Scopula neophyta

Scientific classification
- Kingdom: Animalia
- Phylum: Arthropoda
- Clade: Pancrustacea
- Class: Insecta
- Order: Lepidoptera
- Family: Geometridae
- Genus: Scopula
- Species: S. neophyta
- Binomial name: Scopula neophyta Prout, 1922

= Scopula neophyta =

- Authority: Prout, 1922

Species of geometer moth in subfamily Sterrhinae

Scopula neophyta is a moth belonging to the family Geometridae, subfamily Sterrhinae. This species is primarily found in Colombia. Its wingspan ranges between 21–23 mm.

The Genus Scopula moths are commonly known as "wave moths" due to the wavy patterns on their wings, a characteristic of the Sterrhinae subfamily.
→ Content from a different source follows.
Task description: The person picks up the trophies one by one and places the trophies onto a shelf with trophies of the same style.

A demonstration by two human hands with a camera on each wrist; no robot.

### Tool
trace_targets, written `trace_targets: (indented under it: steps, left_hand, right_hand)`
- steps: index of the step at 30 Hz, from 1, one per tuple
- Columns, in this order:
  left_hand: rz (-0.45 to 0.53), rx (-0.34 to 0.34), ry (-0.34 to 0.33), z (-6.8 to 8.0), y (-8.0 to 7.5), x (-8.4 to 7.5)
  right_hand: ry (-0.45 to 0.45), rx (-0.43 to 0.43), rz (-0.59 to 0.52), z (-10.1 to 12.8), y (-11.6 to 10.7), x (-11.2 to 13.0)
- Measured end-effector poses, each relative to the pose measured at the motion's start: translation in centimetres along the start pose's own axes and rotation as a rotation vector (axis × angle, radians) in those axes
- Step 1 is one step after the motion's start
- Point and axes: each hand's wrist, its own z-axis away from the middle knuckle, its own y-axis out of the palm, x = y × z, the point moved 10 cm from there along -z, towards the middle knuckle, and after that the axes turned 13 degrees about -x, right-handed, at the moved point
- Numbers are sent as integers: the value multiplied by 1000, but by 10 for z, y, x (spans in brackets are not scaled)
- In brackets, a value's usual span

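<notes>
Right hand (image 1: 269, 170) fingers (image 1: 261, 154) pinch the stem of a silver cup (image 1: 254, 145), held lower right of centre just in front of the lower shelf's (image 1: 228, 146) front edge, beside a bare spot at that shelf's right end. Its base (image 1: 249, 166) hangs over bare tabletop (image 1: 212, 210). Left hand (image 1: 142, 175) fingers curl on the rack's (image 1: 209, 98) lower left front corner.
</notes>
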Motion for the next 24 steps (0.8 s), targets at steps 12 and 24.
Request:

These moths are often small to medium-sized and can be challenging to differentiate based on external appearance alone. Identification typically requires careful examination of wing patterns and sometimes genitalia structure for precise taxonomy.

The Geometridae family, commonly referred to as geometer moths, is one of the most diverse moth families. The name "geometer" is derived from the Greek words "geo" (earth) and "metron" (measure), inspired by the "looping" movement of their caterpillars, often called inchworms or loopers.